The task: Below are the records; give again exactly the line with "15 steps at", the line with "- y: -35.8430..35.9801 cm", and each line that lies between them, and nothing besides.

Given entries:
───

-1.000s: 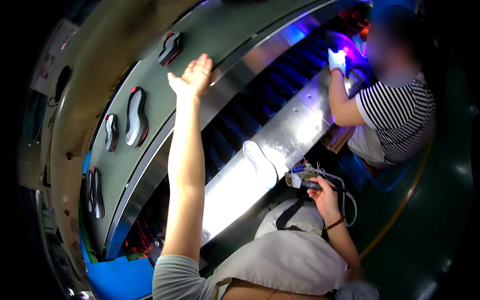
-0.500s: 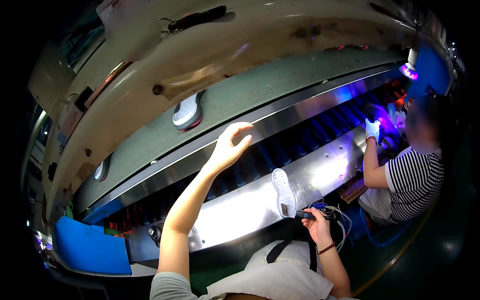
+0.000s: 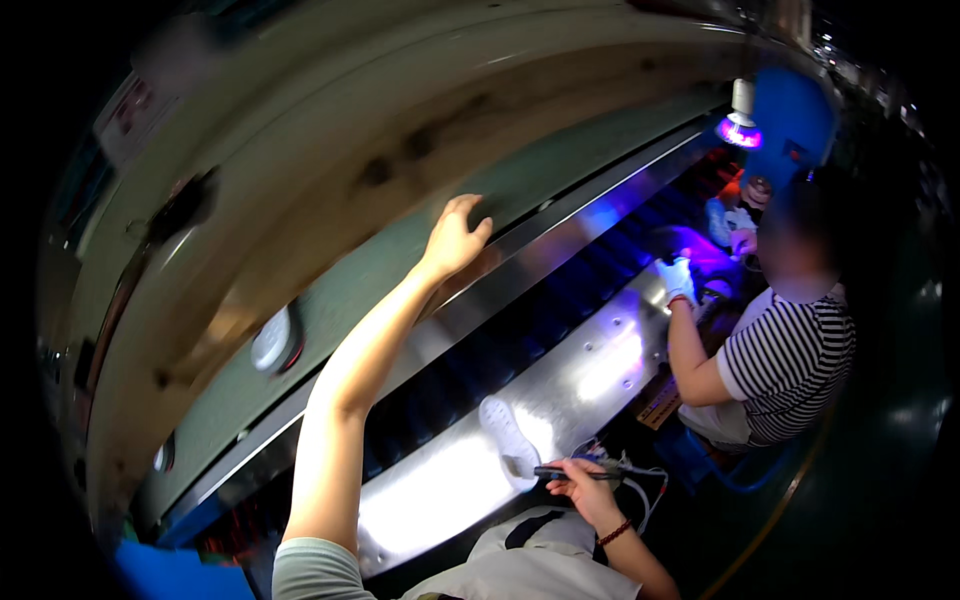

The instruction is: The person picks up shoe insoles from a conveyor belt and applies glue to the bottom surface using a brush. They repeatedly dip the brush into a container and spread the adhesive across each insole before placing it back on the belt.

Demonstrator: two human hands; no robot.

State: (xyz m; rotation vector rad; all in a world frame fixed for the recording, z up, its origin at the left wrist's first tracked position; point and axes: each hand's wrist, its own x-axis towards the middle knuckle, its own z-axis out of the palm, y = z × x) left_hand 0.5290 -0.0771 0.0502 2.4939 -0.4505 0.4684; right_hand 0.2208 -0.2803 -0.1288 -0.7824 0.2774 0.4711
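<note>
Two hands are at work over a long conveyor line. The left hand [image 3: 455, 240] reaches far up and forward, fingers loosely curled and holding nothing, its fingertips at the edge of the grey-green upper belt [image 3: 400, 270]. The right hand [image 3: 583, 487] stays low near the lap, closed around a dark pen-like tool [image 3: 560, 473] with a cable trailing off it. The tool's tip touches a white shoe sole [image 3: 508, 438] that lies on the shiny metal ledge [image 3: 600, 370] just in front of that hand.

No true container shows; the nearest thing to one is the upper belt, which carries a pale sole [image 3: 271, 340] (blurred, so its details cannot be told) well to the left of the raised hand. Between the belt and the ledge runs a dark ribbed lower conveyor [image 3: 520, 340] lit blue-violet.

To the right, a co-worker in a striped shirt [image 3: 790, 365] sits by the ledge, a gloved hand [image 3: 678, 278] under a violet lamp [image 3: 738, 128].

Compared with half a second ago, the view has swung: the belts now slope more steeply up to the right, the left hand sits higher and farther along the belt, and the pale sole on the belt has dropped toward the lower left. The right hand keeps its grip on the tool beside the white sole.
</note>
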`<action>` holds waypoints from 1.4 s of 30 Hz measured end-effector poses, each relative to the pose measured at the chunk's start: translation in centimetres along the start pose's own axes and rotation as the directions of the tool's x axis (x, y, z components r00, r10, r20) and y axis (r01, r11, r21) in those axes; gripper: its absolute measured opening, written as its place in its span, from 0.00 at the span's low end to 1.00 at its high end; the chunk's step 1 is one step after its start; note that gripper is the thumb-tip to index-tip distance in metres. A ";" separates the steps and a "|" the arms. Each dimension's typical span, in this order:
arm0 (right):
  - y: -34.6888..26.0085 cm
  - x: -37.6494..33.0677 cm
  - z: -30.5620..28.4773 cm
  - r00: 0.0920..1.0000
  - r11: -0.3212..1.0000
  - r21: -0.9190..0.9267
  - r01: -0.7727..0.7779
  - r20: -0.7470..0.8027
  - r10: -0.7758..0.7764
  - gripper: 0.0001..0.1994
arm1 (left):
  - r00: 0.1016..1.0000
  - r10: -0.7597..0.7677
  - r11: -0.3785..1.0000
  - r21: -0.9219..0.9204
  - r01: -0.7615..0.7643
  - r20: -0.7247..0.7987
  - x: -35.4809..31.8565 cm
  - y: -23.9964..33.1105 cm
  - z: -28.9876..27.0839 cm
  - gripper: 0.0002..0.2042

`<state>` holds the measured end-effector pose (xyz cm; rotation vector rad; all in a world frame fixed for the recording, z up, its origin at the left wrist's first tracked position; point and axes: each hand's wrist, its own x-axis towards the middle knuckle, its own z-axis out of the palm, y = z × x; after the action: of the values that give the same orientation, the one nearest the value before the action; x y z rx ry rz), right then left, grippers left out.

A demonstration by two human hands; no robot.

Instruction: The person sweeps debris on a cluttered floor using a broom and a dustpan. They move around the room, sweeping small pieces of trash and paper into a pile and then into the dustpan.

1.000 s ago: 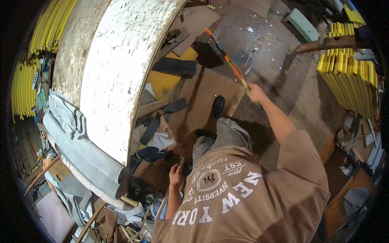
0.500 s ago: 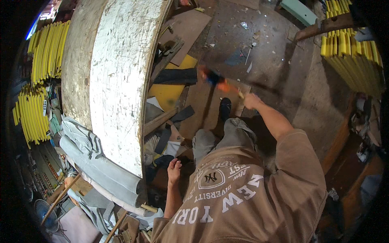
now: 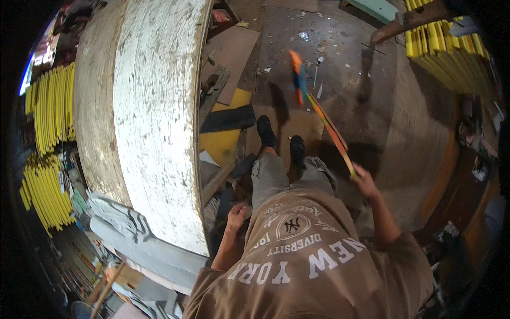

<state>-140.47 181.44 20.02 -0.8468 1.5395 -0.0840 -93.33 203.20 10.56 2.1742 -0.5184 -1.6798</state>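
Gripping the near end of a long orange stick [image 3: 336,137] in the right hand [image 3: 363,182], apparently mid-swing: drawn nearer the body than half a second ago, pointing ahead-left of that hand above the floor [image 3: 393,117]. With left hand [image 3: 237,215] loosely curled; cannot tell if empty.

Pale board [image 3: 156,127] glares, floor [image 3: 388,143] lies dim, orange stick [image 3: 330,128] seems motion-blurred.

The orange stick [image 3: 330,126] blurs at its tip; the upper edge crops the whitish board [image 3: 156,117].
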 end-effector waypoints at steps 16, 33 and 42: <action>-0.3 13.0 19.6 0.723 0.178 0.893 -0.414 0.204 0.660 0.12 | 0.983 -0.063 0.874 0.485 -0.028 0.170 12.2 21.6 -9.1 0.18; -3.0 3.2 12.0 0.868 0.531 0.847 -0.023 -0.247 0.431 0.26 | 0.902 -0.059 0.720 0.644 -0.259 0.428 21.0 28.9 -0.6 0.21; 7.7 16.7 16.2 0.599 0.870 0.494 0.010 -0.699 0.390 0.25 | 0.929 -0.093 0.645 0.733 -0.218 0.358 35.0 28.2 13.4 0.20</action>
<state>-128.09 184.76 -0.86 -0.2161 2.3118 -0.7213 -100.31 160.95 -8.69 2.2699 -1.6746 -2.0856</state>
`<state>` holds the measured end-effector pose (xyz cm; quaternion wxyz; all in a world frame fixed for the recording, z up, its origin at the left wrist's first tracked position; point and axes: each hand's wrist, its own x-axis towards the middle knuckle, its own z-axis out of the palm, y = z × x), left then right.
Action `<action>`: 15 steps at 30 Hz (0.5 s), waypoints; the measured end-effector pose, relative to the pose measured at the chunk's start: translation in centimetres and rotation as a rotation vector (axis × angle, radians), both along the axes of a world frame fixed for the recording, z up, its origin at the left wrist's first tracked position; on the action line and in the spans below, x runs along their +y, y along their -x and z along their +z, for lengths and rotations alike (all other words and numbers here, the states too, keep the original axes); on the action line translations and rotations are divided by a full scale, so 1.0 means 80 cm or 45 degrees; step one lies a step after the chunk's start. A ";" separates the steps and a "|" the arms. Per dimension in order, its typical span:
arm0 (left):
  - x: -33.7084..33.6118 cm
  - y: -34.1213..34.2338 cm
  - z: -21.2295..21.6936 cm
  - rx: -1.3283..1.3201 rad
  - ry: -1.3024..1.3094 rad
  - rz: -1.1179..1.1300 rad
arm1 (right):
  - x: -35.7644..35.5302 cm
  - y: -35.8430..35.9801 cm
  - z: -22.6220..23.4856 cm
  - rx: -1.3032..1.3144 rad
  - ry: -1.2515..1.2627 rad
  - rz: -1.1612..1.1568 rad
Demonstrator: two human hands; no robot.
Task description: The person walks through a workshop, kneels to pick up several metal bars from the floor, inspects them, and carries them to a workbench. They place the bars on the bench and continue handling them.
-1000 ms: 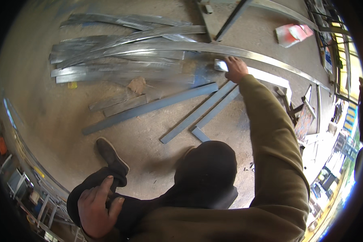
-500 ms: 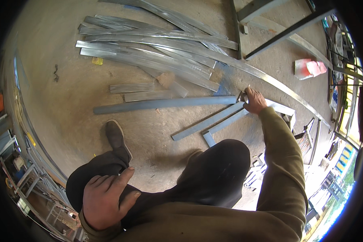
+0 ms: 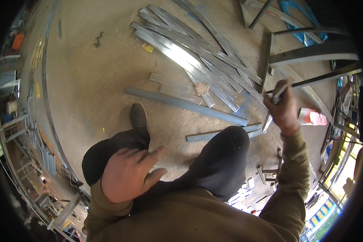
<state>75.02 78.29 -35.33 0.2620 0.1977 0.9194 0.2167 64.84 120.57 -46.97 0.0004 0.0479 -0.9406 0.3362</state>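
My right hand (image 3: 286,112) is raised over the floor at the right, its fingers closed round a short grey metal piece (image 3: 278,92); its exact kind is blurred. Below and left of that hand lies a long blue-grey metal bar (image 3: 185,105). A shorter blue-grey bar (image 3: 203,137) lies nearer me, partly hidden by my right knee. My left hand (image 3: 129,173) hovers over my left thigh, fingers apart and holding nothing.
A heap of shiny flat metal strips (image 3: 181,54) spreads across the floor ahead. Two short strips (image 3: 179,94) lie beside it. Dark metal frames (image 3: 310,56) stand at the far right, near a red-and-white bag (image 3: 311,117). A yellow scrap (image 3: 148,47) lies by the heap.
My right hand has lifted away from the ends of the blue-grey bars with the small metal piece in it. My view has turned, and my left hand stays open.
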 end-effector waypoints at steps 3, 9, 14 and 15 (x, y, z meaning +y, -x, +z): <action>-0.014 -0.008 -0.008 0.117 -0.030 0.072 | -0.035 0.034 0.103 0.288 0.221 0.101; -0.034 -0.042 -0.012 0.192 -0.114 0.191 | -0.111 0.071 0.229 0.456 0.327 0.311; -0.048 -0.074 -0.011 0.192 -0.100 0.321 | -0.218 0.096 0.188 0.553 0.529 0.476; -0.051 -0.079 -0.011 0.194 -0.113 0.352 | -0.242 0.095 0.174 0.546 0.627 0.427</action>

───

Answer to this problem:
Action `<action>`: 15 steps at 30 Hz (0.5 s), waypoints; the measured end-effector pose, relative to the pose measured at the chunk's start: translation in centimetres and rotation as a rotation vector (axis × angle, radians), both along the axes of a world frame fixed for the recording, z up, its origin at the left wrist's first tracked position; on the action line and in the spans below, x runs along their +y, y along their -x and z along their +z, for lengths and rotations alike (all other words and numbers here, the states too, keep the original axes); on the action line translations and rotations are divided by a full scale, so 1.0 means 80 cm or 45 degrees; step one lies a step after the chunk's start. A ";" separates the steps and a "|" the arms. Per dimension in order, its typical span:
arm0 (left):
  - x: -33.7084..33.6118 cm
  - y: -34.1213..34.2338 cm
  - z: -21.2295..21.6936 cm
  - rx: -1.3283..1.3201 rad
  - ry: -1.3024..1.3094 rad
  - rz: -1.1179..1.1300 rad
arm1 (right):
  - x: -35.7644..35.5302 cm
  - y: -35.8430..35.9801 cm

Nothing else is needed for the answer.